* WORK ITEM: The expected response is the entire set of entries, copied exactly.

* THE RECORDS:

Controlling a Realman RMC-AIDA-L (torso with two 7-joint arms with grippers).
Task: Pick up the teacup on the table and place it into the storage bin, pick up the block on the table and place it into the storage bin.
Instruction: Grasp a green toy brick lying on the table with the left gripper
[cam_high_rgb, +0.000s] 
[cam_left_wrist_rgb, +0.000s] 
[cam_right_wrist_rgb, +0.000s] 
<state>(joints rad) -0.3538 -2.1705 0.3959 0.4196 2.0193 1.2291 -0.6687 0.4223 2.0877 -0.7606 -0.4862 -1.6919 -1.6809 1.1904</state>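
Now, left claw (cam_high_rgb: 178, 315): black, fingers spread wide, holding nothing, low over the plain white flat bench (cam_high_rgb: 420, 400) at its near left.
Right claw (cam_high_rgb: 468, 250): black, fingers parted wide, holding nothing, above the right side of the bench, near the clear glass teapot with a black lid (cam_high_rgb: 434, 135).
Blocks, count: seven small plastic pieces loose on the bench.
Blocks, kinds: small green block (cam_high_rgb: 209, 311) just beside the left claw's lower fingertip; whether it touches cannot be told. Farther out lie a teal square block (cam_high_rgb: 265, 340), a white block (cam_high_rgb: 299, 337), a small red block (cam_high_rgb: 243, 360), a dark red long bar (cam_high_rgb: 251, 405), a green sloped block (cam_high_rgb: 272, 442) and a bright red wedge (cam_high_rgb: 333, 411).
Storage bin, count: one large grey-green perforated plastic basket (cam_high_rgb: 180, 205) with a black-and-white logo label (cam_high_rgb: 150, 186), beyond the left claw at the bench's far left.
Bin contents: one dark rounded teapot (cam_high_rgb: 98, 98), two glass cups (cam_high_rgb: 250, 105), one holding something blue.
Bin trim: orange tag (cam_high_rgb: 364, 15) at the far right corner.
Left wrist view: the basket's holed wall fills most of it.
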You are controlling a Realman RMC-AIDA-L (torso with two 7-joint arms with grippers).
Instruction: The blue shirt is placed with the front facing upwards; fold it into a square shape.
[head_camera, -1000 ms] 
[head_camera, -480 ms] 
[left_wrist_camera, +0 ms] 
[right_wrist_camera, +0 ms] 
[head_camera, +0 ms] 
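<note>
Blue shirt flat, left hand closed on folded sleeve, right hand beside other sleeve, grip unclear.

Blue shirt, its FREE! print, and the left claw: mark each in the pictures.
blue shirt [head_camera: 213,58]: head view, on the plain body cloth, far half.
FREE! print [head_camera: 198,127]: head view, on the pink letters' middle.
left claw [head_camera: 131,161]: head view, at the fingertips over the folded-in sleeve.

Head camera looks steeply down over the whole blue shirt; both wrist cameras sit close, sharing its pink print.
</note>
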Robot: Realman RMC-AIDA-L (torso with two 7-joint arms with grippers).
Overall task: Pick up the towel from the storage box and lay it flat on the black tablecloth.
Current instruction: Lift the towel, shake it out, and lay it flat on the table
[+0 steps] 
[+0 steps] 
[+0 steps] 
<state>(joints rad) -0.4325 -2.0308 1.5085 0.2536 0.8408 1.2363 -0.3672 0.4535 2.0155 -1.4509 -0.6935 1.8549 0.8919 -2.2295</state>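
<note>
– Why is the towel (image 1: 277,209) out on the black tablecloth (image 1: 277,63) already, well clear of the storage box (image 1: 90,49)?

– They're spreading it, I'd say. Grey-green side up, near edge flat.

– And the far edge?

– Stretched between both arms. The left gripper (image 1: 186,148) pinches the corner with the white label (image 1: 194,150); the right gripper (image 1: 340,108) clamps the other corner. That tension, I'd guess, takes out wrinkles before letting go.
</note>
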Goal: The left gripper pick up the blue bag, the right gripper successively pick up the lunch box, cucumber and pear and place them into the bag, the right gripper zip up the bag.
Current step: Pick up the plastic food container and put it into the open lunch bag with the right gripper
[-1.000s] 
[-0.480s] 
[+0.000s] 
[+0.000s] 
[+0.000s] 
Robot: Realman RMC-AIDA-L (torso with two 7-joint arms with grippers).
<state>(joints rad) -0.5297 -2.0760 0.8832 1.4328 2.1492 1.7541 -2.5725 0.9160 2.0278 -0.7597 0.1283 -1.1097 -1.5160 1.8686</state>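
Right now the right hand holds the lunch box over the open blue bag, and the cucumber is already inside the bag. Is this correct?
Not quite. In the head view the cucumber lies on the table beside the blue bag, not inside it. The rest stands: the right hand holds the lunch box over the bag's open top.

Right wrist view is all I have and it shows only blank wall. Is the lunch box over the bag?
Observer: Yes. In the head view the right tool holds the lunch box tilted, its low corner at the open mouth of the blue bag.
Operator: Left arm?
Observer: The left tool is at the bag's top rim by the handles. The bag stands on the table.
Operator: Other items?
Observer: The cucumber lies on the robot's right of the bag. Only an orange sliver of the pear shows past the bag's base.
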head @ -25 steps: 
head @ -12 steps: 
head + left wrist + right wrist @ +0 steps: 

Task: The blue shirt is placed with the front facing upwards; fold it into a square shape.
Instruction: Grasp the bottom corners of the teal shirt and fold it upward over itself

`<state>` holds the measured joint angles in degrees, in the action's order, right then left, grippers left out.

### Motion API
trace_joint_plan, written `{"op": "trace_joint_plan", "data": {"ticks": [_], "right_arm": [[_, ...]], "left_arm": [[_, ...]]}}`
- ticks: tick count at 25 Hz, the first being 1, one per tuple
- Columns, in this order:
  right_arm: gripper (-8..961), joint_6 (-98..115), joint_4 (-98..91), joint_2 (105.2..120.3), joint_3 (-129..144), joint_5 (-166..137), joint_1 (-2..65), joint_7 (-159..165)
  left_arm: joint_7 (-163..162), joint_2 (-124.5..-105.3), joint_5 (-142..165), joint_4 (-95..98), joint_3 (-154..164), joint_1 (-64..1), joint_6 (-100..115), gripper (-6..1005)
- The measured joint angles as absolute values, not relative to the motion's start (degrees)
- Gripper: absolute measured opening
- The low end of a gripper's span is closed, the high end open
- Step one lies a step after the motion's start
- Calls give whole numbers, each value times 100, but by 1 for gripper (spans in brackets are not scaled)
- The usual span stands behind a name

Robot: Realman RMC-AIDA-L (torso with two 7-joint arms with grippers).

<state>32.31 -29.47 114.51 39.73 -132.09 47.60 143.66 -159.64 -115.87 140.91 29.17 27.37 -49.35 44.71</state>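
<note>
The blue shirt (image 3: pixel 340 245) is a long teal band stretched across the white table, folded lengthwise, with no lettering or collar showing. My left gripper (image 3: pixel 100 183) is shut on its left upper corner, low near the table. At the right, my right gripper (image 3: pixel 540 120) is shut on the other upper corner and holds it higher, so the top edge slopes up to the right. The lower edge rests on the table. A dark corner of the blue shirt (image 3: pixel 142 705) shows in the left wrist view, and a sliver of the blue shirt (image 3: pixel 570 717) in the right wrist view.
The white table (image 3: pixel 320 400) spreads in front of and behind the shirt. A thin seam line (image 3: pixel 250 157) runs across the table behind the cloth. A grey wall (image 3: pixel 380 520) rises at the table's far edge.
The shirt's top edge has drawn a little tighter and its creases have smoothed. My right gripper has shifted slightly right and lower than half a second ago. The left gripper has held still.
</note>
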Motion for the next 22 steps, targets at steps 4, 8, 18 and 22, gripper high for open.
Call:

* TASK OUTPUT:
Controlling a Realman RMC-AIDA-L (torso with two 7-joint arms with grippers).
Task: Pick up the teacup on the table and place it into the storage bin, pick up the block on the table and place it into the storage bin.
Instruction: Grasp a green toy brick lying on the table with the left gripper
[cam_high_rgb, +0.000s] 
[cam_left_wrist_rgb, +0.000s] 
[cam_right_wrist_rgb, +0.000s] 
<state>(joints rad) -0.3538 -2.1705 0.3959 0.4196 2.0193 1.2291 -0.6687 0.4223 2.0877 -0.7606 -0.4862 -1.6919 -1.6809 1.1904</state>
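Now, left claw (cam_high_rgb: 178, 315): black, fingers spread wide, holding nothing, low over the plain white flat bench (cam_high_rgb: 420, 400) at its near left.
Right claw (cam_high_rgb: 468, 250): black, fingers parted wide, holding nothing, above the right side of the bench, near the clear glass teapot with a black lid (cam_high_rgb: 434, 135).
Blocks, count: seven small plastic pieces loose on the bench.
Blocks, kinds: small green block (cam_high_rgb: 209, 311) just beside the left claw's lower fingertip; whether it touches cannot be told. Farther out lie a teal square block (cam_high_rgb: 265, 340), a white block (cam_high_rgb: 299, 337), a small red block (cam_high_rgb: 243, 360), a dark red long bar (cam_high_rgb: 251, 405), a green sloped block (cam_high_rgb: 272, 442) and a bright red wedge (cam_high_rgb: 333, 411).
Storage bin, count: one large grey-green perforated plastic basket (cam_high_rgb: 180, 205) with a black-and-white logo label (cam_high_rgb: 150, 186), beyond the left claw at the bench's far left.
Bin contents: one dark rounded teapot (cam_high_rgb: 98, 98), two glass cups (cam_high_rgb: 250, 105), one holding something blue.
Bin trim: orange tag (cam_high_rgb: 364, 15) at the far right corner.
Left wrist view: the basket's holed wall fills most of it.
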You are controlling a Realman RMC-AIDA-L (torso with two 7-joint arms with grippers).
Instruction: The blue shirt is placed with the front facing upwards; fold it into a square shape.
[head_camera, -1000 ms] 
[head_camera, -480 ms] 
[left_wrist_camera, +0 ms] 
[right_wrist_camera, +0 ms] 
[head_camera, +0 ms] 
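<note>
Blue shirt flat, left hand closed on folded sleeve, right hand beside other sleeve, grip unclear.

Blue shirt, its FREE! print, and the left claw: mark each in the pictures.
blue shirt [head_camera: 213,58]: head view, on the plain body cloth, far half.
FREE! print [head_camera: 198,127]: head view, on the pink letters' middle.
left claw [head_camera: 131,161]: head view, at the fingertips over the folded-in sleeve.

Head camera looks steeply down over the whole blue shirt; both wrist cameras sit close, sharing its pink print.
</note>
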Robot: Realman RMC-AIDA-L (torso with two 7-joint arms with grippers).
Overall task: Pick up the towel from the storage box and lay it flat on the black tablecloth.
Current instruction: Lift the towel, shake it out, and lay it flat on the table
[+0 steps] 
[+0 steps] 
[+0 steps] 
<state>(joints rad) -0.4325 -2.0308 1.5085 0.2536 0.8408 1.2363 -0.3672 0.4535 2.0155 -1.4509 -0.6935 1.8549 0.8919 -2.2295</state>
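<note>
– Why is the towel (image 1: 277,209) out on the black tablecloth (image 1: 277,63) already, well clear of the storage box (image 1: 90,49)?

– They're spreading it, I'd say. Grey-green side up, near edge flat.

– And the far edge?

– Stretched between both arms. The left gripper (image 1: 186,148) pinches the corner with the white label (image 1: 194,150); the right gripper (image 1: 340,108) clamps the other corner. That tension, I'd guess, takes out wrinkles before letting go.
</note>
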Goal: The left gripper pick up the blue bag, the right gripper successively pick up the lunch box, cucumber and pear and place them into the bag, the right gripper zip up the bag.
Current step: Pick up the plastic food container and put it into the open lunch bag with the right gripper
[-1.000s] 
[-0.480s] 
[+0.000s] 
[+0.000s] 
[+0.000s] 
Robot: Realman RMC-AIDA-L (torso with two 7-joint arms with grippers).
<state>(joints rad) -0.5297 -2.0760 0.8832 1.4328 2.1492 1.7541 -2.5725 0.9160 2.0278 -0.7597 0.1283 -1.1097 -1.5160 1.8686</state>
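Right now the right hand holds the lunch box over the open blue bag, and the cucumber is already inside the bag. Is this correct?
Not quite. In the head view the cucumber lies on the table beside the blue bag, not inside it. The rest stands: the right hand holds the lunch box over the bag's open top.

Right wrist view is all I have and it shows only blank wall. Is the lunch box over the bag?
Observer: Yes. In the head view the right tool holds the lunch box tilted, its low corner at the open mouth of the blue bag.
Operator: Left arm?
Observer: The left tool is at the bag's top rim by the handles. The bag stands on the table.
Operator: Other items?
Observer: The cucumber lies on the robot's right of the bag. Only an orange sliver of the pear shows past the bag's base.
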head @ -25 steps: 
head @ -12 steps: 
head + left wrist + right wrist @ +0 steps: 

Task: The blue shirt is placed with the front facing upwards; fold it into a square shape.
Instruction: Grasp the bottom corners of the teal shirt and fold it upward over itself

`<state>` holds the measured joint angles in degrees, in the action's order, right then left, grippers left out.

### Motion API
trace_joint_plan, written `{"op": "trace_joint_plan", "data": {"ticks": [_], "right_arm": [[_, ...]], "left_arm": [[_, ...]]}}`
- ticks: tick count at 25 Hz, the first being 1, one per tuple
- Columns, in this order:
  right_arm: gripper (-8..961), joint_6 (-98..115), joint_4 (-98..91), joint_2 (105.2..120.3), joint_3 (-129..144), joint_5 (-166..137), joint_1 (-2..65), joint_7 (-159..165)
  left_arm: joint_7 (-163..162), joint_2 (-124.5..-105.3), joint_5 (-142..165), joint_4 (-95..98), joint_3 (-154..164), joint_1 (-64..1), joint_6 (-100..115), gripper (-6..1005)
- The measured joint angles as absolute values, not relative to the motion's start (degrees)
- Gripper: absolute measured opening
- The low end of a gripper's span is closed, the high end open
- Step one lies a step after the motion's start
- Calls give whole numbers, each value times 100, but by 1 for gripper (spans in brackets are not scaled)
- The usual span stands behind a name

Robot: Realman RMC-AIDA-L (torso with two 7-joint arms with grippers).

<state>32.31 -29.47 114.51 39.73 -132.09 47.60 143.66 -159.64 -115.87 140.91 29.17 27.37 -49.35 44.71</state>
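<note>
The blue shirt (image 3: pixel 340 245) is a long teal band stretched across the white table, folded lengthwise, with no lettering or collar showing. My left gripper (image 3: pixel 100 183) is shut on its left upper corner, low near the table. At the right, my right gripper (image 3: pixel 540 120) is shut on the other upper corner and holds it higher, so the top edge slopes up to the right. The lower edge rests on the table. A dark corner of the blue shirt (image 3: pixel 142 705) shows in the left wrist view, and a sliver of the blue shirt (image 3: pixel 570 717) in the right wrist view.
The white table (image 3: pixel 320 400) spreads in front of and behind the shirt. A thin seam line (image 3: pixel 250 157) runs across the table behind the cloth. A grey wall (image 3: pixel 380 520) rises at the table's far edge.
The shirt's top edge has drawn a little tighter and its creases have smoothed. My right gripper has shifted slightly right and lower than half a second ago. The left gripper has held still.
</note>
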Motion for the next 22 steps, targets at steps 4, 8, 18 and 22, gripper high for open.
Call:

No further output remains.